* _Work to complete_:
Although pictures appear in the data, the answer should contain only the lines from its start through the line with "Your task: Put", written out exactly.

* _Entries supplied_:
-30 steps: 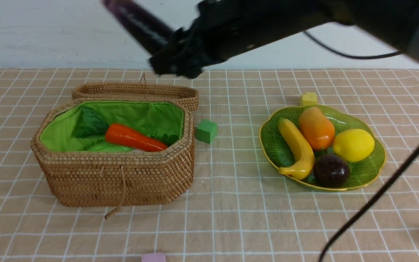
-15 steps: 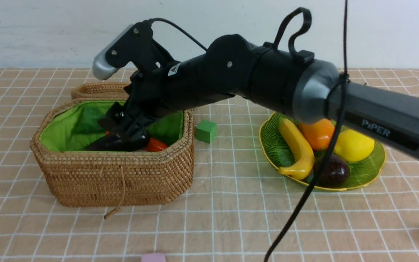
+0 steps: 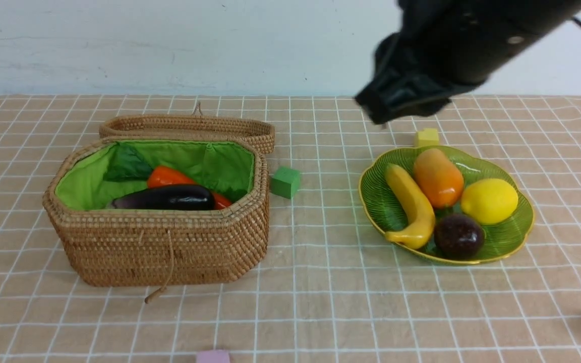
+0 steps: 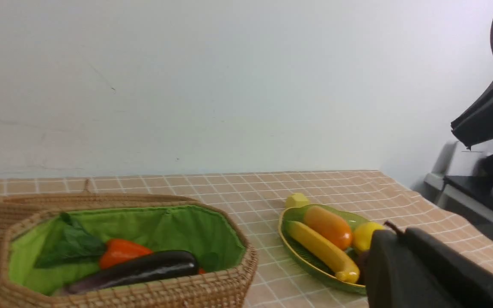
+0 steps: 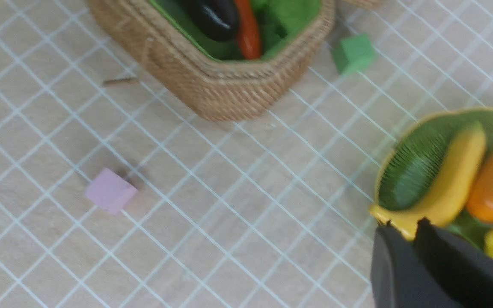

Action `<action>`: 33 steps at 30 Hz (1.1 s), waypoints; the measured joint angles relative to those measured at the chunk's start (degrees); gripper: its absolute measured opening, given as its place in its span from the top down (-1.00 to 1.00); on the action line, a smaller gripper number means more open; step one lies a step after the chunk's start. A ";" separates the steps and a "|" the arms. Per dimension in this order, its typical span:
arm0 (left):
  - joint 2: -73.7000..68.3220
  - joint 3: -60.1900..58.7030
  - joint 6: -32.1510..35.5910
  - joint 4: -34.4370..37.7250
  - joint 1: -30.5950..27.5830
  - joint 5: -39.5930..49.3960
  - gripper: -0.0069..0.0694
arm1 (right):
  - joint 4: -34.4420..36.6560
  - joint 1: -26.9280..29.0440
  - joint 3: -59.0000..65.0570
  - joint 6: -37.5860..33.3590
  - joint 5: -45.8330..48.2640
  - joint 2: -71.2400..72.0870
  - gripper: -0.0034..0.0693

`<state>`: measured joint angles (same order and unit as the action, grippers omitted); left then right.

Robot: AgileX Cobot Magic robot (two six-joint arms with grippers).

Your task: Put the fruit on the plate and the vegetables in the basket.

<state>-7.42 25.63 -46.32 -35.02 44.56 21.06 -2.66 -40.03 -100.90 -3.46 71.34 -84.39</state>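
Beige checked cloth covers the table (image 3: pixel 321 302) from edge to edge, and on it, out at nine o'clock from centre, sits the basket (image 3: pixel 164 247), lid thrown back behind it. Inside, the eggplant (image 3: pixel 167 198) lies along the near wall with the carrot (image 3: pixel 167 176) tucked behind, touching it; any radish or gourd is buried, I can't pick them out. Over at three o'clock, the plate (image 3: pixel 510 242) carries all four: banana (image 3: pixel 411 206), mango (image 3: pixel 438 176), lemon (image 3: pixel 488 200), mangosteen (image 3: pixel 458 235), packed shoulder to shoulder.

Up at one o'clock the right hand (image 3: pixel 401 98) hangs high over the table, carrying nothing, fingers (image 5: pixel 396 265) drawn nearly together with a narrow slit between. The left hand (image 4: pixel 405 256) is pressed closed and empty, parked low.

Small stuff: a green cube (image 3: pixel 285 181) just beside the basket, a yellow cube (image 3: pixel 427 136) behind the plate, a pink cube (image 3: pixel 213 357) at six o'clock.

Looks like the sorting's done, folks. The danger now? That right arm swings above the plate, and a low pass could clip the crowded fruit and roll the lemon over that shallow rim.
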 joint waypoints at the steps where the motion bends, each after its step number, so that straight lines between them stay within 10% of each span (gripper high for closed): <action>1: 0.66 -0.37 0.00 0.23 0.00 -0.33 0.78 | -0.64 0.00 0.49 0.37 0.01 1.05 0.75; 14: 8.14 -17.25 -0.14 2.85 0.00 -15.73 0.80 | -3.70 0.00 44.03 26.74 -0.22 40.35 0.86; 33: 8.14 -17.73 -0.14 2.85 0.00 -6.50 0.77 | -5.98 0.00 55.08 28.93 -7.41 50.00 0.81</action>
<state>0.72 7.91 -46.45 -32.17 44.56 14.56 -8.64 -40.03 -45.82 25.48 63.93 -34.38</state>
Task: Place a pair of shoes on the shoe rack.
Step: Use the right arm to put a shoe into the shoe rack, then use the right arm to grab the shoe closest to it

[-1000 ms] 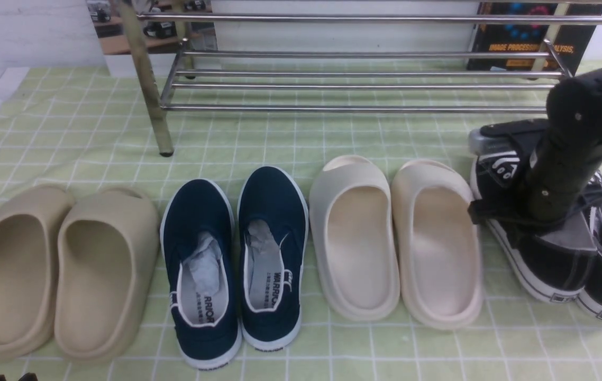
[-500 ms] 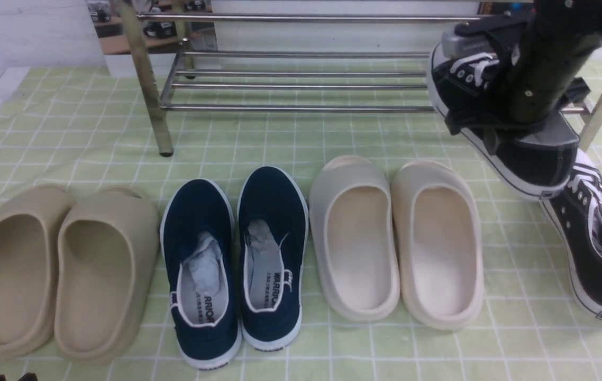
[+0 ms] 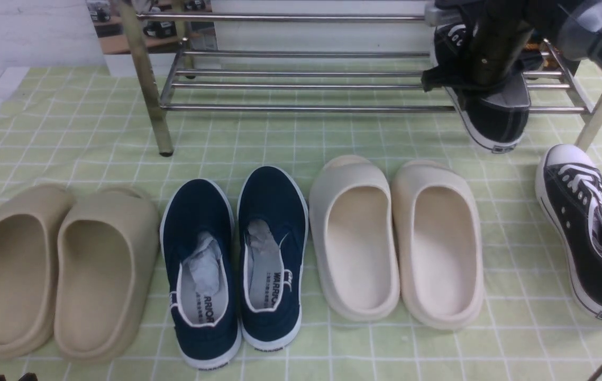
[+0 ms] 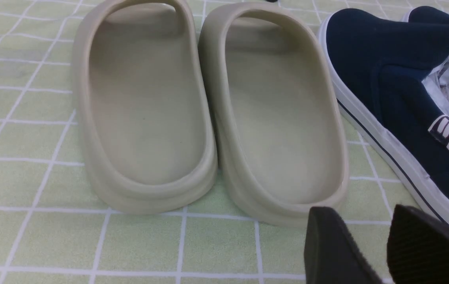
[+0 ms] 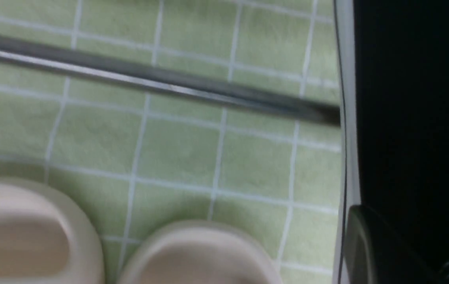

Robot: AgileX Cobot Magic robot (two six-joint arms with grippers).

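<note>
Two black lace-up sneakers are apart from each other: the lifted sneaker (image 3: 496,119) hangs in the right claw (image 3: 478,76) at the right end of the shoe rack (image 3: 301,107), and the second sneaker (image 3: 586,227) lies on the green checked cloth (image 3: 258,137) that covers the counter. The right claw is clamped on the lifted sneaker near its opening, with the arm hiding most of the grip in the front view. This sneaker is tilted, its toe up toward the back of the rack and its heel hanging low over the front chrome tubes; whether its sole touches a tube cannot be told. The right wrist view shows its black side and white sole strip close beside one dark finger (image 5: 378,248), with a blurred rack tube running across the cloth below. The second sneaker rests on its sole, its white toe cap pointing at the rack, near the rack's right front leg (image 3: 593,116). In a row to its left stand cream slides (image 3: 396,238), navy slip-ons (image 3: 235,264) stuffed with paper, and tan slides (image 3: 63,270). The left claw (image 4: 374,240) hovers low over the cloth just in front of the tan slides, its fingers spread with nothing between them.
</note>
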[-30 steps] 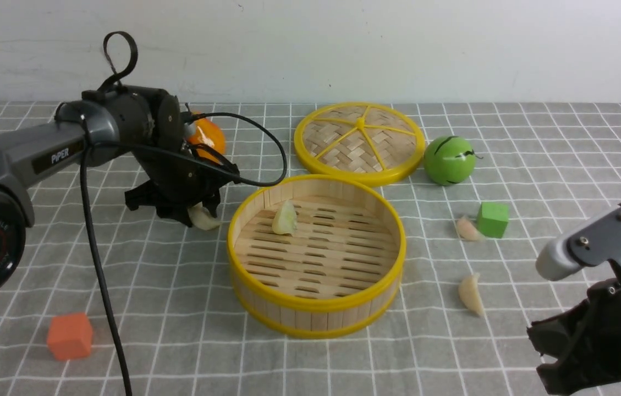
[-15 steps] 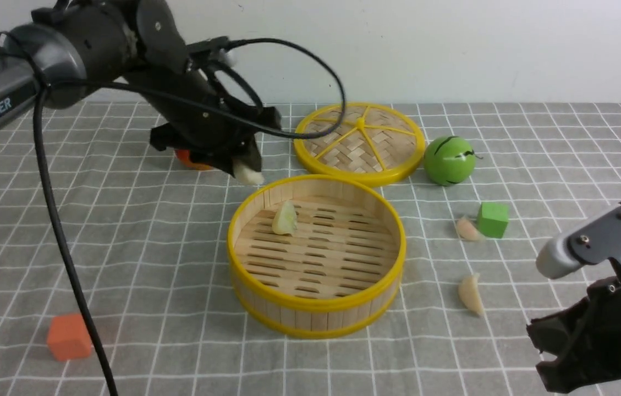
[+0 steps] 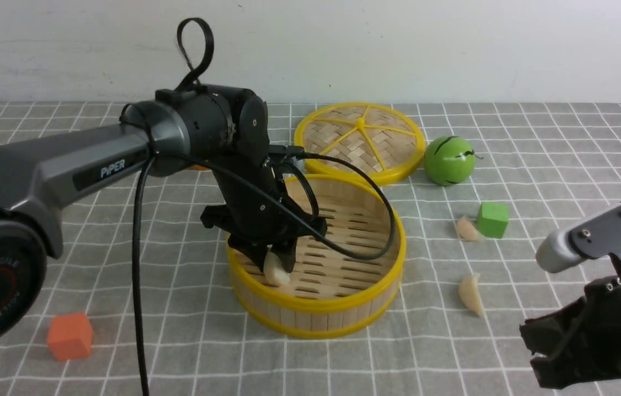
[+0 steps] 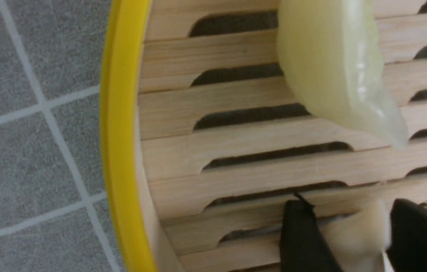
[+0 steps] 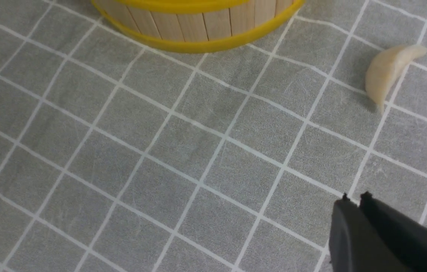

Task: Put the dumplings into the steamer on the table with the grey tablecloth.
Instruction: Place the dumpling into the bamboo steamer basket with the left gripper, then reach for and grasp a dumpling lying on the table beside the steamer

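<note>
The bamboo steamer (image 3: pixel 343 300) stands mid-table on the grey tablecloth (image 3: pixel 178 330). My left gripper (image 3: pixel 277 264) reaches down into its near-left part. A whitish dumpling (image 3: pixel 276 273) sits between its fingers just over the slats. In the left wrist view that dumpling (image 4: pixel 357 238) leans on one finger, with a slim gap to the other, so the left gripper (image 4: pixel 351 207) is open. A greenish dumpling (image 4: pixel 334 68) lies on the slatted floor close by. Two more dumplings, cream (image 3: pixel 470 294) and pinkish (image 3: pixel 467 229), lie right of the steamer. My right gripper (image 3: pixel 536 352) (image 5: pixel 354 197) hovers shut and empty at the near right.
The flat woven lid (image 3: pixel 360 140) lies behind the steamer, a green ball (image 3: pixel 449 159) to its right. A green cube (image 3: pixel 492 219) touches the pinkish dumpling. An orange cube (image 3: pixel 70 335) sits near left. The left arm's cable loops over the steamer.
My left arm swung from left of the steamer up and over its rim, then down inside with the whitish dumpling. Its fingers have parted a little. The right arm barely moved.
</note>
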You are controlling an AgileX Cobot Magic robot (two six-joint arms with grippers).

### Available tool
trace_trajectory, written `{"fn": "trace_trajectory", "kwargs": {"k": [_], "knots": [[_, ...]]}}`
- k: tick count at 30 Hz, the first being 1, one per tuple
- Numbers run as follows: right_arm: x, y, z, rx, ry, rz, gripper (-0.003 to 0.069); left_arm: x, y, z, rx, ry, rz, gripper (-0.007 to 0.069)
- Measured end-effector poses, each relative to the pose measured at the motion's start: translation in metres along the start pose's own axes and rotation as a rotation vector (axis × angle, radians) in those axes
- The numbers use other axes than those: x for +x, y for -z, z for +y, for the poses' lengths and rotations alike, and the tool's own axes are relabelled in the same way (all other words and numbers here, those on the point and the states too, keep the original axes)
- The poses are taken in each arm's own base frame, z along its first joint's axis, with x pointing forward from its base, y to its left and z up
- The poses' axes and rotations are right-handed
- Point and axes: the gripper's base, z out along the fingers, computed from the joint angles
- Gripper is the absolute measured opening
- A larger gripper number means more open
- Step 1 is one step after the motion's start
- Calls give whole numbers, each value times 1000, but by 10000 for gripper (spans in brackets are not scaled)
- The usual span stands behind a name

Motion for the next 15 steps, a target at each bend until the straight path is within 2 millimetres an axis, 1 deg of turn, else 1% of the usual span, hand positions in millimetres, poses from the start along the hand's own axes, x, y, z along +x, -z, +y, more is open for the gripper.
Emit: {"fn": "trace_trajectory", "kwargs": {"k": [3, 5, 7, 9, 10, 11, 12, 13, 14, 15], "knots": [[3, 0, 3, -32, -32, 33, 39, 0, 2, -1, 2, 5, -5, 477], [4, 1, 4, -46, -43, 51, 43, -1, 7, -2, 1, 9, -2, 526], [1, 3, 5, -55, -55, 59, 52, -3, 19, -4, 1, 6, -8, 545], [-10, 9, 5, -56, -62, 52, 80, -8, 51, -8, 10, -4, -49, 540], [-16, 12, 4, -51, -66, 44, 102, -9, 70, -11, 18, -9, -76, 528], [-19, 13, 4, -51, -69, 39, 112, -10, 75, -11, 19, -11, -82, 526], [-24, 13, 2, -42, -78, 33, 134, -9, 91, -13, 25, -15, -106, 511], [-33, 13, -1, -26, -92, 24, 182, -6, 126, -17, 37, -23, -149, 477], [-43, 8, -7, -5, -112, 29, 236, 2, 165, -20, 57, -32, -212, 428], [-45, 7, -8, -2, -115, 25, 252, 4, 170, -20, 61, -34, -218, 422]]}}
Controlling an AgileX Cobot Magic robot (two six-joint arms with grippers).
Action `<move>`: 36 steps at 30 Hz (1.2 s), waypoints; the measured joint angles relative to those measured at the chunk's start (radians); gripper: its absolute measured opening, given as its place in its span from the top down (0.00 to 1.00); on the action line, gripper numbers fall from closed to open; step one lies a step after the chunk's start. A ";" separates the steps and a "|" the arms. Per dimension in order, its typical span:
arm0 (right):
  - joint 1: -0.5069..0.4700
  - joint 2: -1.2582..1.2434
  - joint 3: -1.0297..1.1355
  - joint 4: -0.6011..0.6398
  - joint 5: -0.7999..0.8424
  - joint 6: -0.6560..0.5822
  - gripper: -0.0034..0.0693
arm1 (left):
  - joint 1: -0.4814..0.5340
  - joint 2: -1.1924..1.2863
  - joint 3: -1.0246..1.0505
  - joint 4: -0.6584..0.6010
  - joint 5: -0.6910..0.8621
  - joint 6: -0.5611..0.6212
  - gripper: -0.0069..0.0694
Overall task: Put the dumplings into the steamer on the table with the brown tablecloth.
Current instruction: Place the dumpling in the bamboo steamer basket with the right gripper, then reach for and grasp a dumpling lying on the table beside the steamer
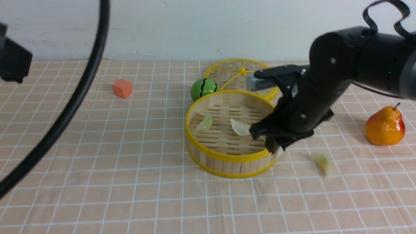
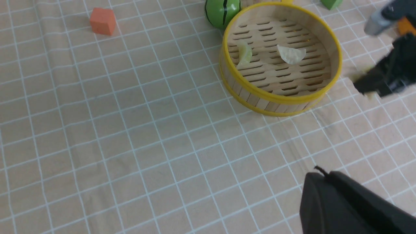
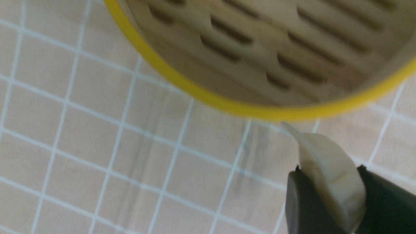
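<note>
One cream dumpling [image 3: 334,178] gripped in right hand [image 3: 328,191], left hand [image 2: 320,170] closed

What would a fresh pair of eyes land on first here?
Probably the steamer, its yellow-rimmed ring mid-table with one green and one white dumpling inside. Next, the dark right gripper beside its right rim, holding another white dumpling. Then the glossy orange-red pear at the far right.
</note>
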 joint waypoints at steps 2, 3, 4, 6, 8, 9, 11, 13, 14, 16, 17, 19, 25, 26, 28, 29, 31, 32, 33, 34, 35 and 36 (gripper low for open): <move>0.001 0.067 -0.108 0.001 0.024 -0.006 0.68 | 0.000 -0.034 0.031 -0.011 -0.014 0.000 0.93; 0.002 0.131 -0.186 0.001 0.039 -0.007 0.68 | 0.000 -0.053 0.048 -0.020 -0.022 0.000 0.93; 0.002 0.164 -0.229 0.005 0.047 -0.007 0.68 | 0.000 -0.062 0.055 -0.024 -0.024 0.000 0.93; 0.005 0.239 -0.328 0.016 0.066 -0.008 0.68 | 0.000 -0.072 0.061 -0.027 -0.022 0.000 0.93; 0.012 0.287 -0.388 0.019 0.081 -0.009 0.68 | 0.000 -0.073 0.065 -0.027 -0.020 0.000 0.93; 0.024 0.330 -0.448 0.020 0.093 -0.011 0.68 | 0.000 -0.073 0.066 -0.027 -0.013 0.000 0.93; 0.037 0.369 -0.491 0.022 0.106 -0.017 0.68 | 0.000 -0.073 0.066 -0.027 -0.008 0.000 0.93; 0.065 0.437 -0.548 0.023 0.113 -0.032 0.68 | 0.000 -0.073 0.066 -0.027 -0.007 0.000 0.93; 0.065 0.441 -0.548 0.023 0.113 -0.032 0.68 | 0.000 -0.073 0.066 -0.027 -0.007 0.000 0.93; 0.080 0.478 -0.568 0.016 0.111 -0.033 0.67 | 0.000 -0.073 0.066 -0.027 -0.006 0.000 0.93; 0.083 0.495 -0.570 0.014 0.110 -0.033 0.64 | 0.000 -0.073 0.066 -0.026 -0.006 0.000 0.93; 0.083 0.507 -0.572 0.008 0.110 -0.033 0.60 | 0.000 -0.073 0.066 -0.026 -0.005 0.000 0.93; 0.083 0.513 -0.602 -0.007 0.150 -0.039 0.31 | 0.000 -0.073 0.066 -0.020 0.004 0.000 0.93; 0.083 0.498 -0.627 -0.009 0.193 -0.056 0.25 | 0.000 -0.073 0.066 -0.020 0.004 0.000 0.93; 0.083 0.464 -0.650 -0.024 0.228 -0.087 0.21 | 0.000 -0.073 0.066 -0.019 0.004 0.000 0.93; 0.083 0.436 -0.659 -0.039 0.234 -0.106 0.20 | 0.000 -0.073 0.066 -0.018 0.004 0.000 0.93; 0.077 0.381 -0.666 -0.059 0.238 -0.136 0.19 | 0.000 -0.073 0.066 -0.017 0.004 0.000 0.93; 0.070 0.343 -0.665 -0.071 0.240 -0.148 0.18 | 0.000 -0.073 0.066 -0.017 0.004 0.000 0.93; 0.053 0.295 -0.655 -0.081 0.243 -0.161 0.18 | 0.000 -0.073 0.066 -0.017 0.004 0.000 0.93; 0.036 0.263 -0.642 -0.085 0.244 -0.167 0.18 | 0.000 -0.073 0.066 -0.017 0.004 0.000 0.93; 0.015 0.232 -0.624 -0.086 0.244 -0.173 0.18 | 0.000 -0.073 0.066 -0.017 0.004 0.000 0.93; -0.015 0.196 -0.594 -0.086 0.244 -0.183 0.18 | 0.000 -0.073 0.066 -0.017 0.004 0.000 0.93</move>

* _Answer area_:
-30 steps: 
-15 steps: 
+0 steps: 
+0 steps: 
+0 steps: 

Action `<action>`: 33 steps at 30 Hz (1.1 s), waypoints; the measured joint angles relative to those measured at the chunk's start (degrees); gripper: its absolute measured opening, given as its place in its span from the top down (-1.00 to 1.00); on the action line, a smaller gripper number means more open; step one lies a step after the chunk's start. A ";" separates the steps and a "|" the arms. Per dimension in this order, its typical span:
arm0 (left):
  - joint 2: -73.7000..68.3220
  - joint 3: -60.1900..58.7030
  - joint 6: -32.1510..35.5910
  - joint 4: -34.4370..37.7250
  - joint 1: -30.5950..27.5830
  - joint 5: -39.5930..49.3960
  - gripper: -0.0069..0.0694
arm1 (right):
  - joint 4: -34.4420..36.6560
  - joint 1: -26.9280..29.0440
  - joint 3: -59.0000..65.0570
  - joint 6: -37.5860..33.3590
  - joint 5: -45.8330..48.2640
  - joint 2: -71.2400..72.0870
  - gripper: -0.0034..0.0693

`<state>`: measured joint angles (same order and unit as the action, grippers omitted); left then right.

Robot: AgileX Cobot Magic robot (two six-joint arms with grippers).

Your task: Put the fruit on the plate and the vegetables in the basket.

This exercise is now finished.